## Exercise:
Go through the records below and tally the lines that include "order". Answer with the number only.
Start of Supplied records
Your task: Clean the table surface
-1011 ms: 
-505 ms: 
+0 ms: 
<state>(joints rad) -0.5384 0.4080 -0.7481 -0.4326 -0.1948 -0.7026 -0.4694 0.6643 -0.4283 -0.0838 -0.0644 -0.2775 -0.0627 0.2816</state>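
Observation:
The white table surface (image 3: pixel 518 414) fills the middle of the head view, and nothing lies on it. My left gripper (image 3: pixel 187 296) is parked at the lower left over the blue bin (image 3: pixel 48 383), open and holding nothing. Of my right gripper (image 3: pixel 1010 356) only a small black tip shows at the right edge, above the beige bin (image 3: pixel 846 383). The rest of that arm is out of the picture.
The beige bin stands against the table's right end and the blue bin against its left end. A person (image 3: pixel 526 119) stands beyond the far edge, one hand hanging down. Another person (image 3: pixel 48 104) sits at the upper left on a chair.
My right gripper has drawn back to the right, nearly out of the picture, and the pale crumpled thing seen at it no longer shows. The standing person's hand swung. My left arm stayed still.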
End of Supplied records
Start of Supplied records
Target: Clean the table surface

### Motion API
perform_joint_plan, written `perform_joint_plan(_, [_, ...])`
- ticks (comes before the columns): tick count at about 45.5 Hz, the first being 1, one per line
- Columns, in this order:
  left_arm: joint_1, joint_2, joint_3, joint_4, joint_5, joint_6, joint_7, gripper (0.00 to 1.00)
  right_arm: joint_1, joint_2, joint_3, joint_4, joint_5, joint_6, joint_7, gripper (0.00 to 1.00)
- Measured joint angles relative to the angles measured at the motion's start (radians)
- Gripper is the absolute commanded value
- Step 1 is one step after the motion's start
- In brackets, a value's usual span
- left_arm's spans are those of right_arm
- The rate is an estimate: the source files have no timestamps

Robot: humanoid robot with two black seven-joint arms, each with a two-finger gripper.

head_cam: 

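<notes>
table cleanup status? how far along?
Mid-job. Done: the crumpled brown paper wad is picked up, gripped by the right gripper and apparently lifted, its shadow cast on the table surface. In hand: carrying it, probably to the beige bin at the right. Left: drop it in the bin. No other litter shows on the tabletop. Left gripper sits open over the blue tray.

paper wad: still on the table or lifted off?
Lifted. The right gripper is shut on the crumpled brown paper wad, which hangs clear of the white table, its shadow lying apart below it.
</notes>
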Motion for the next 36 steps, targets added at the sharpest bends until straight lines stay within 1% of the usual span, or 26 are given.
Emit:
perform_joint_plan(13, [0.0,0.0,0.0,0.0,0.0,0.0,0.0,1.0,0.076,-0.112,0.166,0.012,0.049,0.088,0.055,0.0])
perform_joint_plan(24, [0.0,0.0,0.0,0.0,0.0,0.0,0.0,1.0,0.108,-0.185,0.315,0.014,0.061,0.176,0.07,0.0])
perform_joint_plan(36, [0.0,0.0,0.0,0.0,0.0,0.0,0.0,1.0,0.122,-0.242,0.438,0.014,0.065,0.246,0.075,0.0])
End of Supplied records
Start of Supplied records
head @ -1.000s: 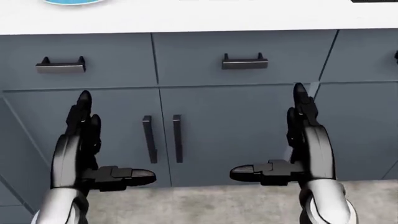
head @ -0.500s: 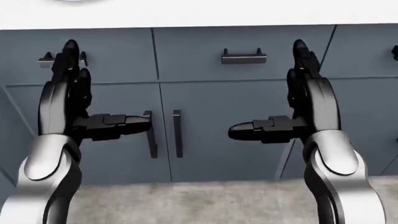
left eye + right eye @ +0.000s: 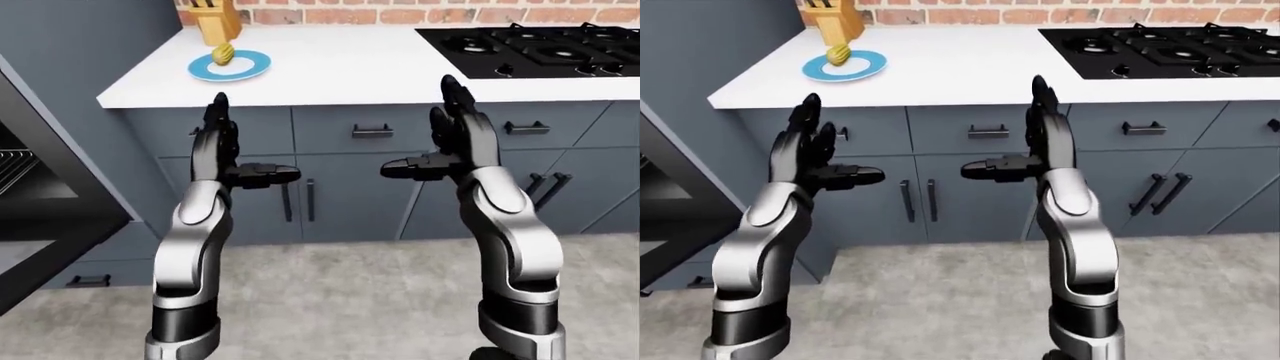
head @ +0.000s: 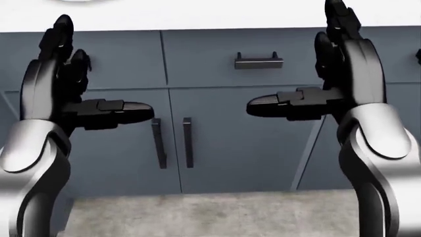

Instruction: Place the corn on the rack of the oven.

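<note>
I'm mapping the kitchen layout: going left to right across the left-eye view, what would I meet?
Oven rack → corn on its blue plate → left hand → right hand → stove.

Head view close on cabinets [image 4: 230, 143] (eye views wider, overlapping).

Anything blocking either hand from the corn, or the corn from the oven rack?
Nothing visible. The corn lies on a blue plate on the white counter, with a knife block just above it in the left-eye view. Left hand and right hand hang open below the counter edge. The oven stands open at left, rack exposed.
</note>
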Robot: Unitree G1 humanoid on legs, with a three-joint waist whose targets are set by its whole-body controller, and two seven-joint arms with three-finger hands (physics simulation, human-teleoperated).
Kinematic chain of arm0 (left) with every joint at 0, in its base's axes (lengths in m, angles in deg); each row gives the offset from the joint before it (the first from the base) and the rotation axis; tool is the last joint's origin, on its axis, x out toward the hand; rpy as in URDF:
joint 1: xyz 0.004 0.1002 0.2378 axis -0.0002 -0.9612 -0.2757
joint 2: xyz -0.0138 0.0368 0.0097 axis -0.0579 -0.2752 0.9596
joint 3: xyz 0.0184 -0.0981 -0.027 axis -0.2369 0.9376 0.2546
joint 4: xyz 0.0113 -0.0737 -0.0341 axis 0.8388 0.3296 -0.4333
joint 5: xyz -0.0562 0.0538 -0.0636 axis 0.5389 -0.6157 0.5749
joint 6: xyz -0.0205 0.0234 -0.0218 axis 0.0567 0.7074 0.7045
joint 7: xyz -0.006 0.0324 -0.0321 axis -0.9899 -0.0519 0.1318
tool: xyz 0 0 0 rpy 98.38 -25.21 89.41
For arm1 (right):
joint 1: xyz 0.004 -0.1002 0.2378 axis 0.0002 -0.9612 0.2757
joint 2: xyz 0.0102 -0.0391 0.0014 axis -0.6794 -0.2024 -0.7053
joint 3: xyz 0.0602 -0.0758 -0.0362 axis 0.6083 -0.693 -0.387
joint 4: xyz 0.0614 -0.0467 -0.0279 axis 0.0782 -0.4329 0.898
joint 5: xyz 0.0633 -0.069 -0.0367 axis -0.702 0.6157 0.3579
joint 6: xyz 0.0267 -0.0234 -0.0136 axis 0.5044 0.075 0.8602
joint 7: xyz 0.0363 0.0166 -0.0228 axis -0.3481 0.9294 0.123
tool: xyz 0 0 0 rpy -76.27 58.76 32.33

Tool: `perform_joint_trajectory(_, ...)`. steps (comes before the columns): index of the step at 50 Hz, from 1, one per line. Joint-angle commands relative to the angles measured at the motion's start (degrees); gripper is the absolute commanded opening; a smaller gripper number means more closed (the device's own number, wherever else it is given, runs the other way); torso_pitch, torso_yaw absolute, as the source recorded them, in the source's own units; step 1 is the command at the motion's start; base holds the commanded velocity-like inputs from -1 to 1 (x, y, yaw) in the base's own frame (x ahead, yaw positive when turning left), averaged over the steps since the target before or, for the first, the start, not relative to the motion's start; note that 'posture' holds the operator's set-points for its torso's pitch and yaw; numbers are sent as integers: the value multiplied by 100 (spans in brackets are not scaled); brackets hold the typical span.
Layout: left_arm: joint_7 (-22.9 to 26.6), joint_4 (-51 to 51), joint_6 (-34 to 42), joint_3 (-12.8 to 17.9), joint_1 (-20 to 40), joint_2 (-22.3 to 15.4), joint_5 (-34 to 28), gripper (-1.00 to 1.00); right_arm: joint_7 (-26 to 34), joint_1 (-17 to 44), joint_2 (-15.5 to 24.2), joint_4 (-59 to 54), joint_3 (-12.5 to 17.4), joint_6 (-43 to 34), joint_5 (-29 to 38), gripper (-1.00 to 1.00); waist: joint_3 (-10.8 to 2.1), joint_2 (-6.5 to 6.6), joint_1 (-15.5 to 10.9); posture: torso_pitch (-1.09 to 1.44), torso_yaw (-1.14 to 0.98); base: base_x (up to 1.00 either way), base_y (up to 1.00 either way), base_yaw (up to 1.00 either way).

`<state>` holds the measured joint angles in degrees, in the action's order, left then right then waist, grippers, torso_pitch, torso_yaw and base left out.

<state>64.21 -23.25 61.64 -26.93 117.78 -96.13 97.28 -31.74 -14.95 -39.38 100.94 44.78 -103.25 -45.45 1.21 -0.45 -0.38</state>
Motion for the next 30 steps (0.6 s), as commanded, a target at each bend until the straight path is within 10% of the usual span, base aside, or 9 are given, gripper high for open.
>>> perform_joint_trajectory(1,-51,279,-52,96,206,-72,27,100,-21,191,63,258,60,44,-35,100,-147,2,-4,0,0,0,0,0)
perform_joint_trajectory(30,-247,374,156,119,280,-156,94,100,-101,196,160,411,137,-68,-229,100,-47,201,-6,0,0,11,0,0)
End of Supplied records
## Result of this exercise:
2